**What you will do:**
Reproduce the opening lines of the records exactly, please, stopping after the line that contains "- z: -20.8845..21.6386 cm".

-=-=-=-=-

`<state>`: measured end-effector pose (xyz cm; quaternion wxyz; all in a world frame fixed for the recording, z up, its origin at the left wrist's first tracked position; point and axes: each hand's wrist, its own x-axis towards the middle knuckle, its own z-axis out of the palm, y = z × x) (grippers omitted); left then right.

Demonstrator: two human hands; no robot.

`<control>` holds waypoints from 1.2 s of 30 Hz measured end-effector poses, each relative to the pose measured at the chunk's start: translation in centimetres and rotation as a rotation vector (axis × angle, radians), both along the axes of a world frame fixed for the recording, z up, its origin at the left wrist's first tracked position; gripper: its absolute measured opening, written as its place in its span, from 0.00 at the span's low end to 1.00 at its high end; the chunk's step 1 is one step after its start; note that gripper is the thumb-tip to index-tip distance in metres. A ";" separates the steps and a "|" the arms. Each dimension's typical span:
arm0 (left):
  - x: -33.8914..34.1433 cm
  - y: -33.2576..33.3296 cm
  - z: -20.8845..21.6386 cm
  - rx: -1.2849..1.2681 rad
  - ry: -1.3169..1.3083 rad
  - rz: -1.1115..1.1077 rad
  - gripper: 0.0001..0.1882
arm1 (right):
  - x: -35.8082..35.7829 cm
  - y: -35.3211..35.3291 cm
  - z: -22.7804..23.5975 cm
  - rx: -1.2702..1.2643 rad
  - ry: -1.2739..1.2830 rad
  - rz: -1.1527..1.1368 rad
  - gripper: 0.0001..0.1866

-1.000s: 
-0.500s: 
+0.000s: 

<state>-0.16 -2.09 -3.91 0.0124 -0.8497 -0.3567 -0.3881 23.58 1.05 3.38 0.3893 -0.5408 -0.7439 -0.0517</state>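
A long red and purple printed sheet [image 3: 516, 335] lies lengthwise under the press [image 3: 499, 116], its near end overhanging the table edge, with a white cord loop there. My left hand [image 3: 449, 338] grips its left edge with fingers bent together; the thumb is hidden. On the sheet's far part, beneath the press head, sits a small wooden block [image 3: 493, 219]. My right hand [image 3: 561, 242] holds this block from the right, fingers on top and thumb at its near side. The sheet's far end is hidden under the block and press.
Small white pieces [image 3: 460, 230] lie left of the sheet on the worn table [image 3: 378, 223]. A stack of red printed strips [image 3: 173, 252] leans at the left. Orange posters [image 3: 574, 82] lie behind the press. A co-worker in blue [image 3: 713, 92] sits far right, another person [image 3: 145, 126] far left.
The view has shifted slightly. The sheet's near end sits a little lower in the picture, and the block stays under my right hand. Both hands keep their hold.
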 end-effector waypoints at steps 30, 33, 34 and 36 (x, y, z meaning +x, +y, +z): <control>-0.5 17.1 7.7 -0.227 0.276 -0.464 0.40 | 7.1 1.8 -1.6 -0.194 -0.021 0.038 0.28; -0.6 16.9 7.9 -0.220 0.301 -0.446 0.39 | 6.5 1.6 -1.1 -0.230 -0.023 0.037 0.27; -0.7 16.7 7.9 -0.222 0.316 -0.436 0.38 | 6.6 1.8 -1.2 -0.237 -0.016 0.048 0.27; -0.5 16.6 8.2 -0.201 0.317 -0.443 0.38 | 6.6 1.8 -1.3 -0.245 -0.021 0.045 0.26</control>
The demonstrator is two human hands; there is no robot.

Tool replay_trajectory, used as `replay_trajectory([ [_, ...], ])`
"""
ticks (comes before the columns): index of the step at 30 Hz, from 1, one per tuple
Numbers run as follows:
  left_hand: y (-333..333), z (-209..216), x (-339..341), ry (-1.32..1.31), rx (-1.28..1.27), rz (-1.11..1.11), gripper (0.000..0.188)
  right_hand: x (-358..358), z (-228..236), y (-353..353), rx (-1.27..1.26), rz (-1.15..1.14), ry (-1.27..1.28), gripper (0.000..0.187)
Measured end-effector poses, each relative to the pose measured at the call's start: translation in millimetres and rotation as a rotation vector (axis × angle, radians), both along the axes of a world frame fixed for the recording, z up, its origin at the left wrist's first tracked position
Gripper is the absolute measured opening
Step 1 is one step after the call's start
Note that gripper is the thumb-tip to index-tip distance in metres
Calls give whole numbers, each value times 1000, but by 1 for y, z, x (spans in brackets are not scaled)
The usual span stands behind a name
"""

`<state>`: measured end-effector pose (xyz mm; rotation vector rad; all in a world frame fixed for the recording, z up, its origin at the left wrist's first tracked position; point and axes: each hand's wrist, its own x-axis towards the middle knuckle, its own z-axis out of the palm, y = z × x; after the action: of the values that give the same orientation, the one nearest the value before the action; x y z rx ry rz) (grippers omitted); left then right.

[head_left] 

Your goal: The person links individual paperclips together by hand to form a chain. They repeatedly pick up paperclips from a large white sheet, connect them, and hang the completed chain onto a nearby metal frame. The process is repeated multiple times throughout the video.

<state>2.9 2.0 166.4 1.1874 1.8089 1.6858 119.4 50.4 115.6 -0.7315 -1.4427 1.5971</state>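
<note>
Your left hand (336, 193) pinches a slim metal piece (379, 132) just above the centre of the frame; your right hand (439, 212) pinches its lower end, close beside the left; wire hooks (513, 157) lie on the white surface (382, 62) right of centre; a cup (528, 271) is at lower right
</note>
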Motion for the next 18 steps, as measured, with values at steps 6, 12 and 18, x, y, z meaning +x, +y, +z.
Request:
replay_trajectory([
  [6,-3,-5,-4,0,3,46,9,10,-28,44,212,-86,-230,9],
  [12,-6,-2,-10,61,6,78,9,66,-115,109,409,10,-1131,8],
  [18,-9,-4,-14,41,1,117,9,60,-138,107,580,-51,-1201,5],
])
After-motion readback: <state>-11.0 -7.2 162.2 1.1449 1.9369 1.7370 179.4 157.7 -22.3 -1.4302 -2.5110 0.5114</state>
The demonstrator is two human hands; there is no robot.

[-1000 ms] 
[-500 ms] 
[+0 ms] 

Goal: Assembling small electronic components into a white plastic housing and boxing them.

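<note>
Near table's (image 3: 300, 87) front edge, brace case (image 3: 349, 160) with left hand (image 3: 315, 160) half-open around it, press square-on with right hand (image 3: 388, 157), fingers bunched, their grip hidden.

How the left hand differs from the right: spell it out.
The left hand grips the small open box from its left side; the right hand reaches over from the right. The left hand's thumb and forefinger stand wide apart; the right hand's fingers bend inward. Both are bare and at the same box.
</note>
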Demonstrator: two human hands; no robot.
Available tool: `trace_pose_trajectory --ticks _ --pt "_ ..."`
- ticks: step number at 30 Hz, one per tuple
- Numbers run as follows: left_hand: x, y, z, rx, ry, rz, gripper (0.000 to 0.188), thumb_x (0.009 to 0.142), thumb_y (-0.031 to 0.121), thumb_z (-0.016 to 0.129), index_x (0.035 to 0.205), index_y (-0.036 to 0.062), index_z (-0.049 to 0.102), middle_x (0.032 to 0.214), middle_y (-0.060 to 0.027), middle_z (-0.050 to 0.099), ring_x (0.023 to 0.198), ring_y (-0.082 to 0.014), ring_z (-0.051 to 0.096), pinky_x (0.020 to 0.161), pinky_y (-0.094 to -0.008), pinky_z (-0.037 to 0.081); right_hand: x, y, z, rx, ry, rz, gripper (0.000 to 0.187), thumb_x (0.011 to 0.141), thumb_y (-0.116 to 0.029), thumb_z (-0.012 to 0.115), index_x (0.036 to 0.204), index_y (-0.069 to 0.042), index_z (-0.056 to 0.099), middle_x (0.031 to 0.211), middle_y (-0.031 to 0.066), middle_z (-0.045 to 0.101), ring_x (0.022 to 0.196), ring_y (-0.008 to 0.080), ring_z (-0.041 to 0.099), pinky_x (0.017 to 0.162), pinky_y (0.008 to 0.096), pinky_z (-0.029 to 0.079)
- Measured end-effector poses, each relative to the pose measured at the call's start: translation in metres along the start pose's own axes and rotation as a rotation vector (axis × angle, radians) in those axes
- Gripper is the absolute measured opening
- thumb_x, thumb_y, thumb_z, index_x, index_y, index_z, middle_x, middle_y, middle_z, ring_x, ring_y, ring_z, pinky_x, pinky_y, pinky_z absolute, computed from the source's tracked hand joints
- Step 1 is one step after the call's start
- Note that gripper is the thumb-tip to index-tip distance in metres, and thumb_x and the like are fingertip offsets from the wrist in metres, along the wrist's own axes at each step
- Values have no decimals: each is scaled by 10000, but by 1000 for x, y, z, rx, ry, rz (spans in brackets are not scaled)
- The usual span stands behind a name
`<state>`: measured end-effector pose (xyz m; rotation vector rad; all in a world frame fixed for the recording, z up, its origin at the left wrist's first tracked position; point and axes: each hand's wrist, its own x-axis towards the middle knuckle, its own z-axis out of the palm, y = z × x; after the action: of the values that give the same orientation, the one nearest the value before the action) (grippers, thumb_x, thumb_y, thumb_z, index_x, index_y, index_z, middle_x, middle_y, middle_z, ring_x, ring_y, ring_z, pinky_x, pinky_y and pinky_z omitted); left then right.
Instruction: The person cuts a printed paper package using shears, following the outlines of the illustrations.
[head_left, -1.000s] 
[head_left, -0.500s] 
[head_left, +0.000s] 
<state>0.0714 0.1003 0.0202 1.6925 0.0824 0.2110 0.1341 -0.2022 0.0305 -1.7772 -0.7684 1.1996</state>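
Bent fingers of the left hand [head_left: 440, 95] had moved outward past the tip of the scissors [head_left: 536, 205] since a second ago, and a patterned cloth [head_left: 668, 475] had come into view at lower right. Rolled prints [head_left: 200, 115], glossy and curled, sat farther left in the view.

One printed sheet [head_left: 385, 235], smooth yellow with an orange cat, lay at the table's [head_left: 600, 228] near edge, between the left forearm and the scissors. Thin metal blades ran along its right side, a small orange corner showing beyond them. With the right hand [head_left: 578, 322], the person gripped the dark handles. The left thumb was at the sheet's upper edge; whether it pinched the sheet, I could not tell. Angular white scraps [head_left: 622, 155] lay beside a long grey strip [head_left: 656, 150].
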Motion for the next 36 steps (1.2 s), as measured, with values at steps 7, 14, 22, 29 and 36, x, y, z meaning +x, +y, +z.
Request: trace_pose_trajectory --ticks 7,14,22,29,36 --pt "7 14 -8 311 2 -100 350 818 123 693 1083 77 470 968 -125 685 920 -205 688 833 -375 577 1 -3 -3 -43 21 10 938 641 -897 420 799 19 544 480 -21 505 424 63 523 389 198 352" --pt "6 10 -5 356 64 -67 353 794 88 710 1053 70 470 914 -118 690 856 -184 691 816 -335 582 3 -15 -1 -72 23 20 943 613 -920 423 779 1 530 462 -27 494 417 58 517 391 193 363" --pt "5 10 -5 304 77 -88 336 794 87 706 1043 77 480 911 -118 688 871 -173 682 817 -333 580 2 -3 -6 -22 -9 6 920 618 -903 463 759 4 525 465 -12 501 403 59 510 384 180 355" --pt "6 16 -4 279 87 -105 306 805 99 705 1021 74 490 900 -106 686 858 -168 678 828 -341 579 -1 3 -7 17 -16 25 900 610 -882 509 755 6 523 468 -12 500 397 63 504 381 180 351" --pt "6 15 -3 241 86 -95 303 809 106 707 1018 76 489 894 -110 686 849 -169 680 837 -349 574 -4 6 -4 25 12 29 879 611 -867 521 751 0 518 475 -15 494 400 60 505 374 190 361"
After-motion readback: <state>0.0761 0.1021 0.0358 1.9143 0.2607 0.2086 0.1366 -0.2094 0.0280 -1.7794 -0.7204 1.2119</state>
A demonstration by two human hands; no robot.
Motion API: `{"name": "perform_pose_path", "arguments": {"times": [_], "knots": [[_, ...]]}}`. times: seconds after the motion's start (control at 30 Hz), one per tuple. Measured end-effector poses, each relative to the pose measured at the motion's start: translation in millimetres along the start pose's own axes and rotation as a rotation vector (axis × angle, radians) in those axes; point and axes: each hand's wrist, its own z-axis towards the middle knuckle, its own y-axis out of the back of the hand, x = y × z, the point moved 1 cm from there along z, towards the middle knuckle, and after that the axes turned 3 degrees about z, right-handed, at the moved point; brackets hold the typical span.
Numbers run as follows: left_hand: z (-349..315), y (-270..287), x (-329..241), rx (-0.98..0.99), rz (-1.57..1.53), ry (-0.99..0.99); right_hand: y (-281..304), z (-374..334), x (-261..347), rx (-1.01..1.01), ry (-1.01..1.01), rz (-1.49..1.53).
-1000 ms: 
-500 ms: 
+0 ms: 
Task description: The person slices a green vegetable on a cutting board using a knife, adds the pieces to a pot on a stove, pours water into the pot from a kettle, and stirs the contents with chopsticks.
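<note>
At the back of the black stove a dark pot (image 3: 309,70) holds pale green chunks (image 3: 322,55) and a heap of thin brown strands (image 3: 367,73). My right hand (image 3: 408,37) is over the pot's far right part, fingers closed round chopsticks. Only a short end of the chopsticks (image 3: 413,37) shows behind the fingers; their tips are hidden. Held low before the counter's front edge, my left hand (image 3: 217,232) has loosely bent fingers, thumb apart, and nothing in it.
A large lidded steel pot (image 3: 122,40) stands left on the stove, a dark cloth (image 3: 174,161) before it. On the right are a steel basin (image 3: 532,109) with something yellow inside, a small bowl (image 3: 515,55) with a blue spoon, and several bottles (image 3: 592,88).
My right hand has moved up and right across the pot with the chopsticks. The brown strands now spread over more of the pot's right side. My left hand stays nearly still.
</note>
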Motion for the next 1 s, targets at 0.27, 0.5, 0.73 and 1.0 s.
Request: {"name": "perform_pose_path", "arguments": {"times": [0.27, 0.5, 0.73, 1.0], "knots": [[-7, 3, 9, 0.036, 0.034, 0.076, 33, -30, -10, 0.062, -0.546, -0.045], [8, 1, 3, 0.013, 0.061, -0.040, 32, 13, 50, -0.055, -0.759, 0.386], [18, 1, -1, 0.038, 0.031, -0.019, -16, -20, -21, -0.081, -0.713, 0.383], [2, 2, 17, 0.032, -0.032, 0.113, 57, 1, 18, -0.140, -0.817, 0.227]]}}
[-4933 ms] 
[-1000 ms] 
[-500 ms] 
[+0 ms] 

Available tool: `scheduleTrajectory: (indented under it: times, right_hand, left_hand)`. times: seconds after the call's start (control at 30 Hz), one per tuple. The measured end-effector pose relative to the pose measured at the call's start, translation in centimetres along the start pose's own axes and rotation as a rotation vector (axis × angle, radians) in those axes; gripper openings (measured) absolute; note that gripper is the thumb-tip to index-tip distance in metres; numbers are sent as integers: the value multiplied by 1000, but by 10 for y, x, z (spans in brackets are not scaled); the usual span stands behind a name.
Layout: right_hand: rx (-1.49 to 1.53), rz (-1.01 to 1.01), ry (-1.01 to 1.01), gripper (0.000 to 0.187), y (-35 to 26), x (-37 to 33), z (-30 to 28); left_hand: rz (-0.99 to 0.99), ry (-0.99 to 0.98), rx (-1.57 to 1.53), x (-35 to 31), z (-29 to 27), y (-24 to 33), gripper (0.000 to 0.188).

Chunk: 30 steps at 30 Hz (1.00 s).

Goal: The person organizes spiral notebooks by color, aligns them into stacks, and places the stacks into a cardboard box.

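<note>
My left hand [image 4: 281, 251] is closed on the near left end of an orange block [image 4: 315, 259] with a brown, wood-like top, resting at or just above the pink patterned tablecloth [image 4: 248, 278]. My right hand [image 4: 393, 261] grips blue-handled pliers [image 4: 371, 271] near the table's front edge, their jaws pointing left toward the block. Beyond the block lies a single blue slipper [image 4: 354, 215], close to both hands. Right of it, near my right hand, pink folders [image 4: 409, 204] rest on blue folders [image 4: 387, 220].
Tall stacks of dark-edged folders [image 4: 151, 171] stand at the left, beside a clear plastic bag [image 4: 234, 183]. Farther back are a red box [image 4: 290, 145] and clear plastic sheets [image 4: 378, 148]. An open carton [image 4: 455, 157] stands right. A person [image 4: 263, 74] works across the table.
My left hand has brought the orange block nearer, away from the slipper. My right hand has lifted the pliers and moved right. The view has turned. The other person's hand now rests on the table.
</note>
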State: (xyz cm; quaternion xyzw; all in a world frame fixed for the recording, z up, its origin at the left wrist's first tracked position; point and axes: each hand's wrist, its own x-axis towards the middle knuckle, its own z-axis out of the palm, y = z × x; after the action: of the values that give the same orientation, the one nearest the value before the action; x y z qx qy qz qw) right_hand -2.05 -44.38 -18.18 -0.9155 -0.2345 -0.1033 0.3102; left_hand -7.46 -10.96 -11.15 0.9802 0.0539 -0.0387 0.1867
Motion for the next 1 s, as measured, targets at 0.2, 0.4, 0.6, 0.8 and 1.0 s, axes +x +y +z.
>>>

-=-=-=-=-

**Written answer:**
`<state>`: measured end-effector pose (xyz cm; quaternion wxyz; all in a world frame fixed for the recording, z up, its origin at the left wrist's first tracked position; point and axes: each hand's wrist, its own x-axis towards the middle knuckle, its own z-axis out of the palm, y = z × x) (grippers omitted); left then right.

Demonstrator: two human hands; no robot.

`<control>` holds waypoints from 1.2 s of 30 Hz measured end-effector poses, each relative to the pose measured at the chunk's start: translation in centimetres and rotation as a rotation vector (axis × angle, radians), both along the axes of a world frame fixed for the recording, z up, its origin at the left wrist's first tracked position; gripper: its absolute measured opening, written as its place in its span, from 0.00 at the span's low end to 1.00 at its high end; the chunk's step 1 is one step after its start; note that gripper is the thumb-tip to index-tip distance in metres. A ";" separates the steps and a "|" the arms. Each dimension's typical span:
arm0 (left):
  - x: -33.8914..34.1433 cm
  - y: -33.2576..33.3296 cm
  - z: -20.8845..21.6386 cm

No further output is expected.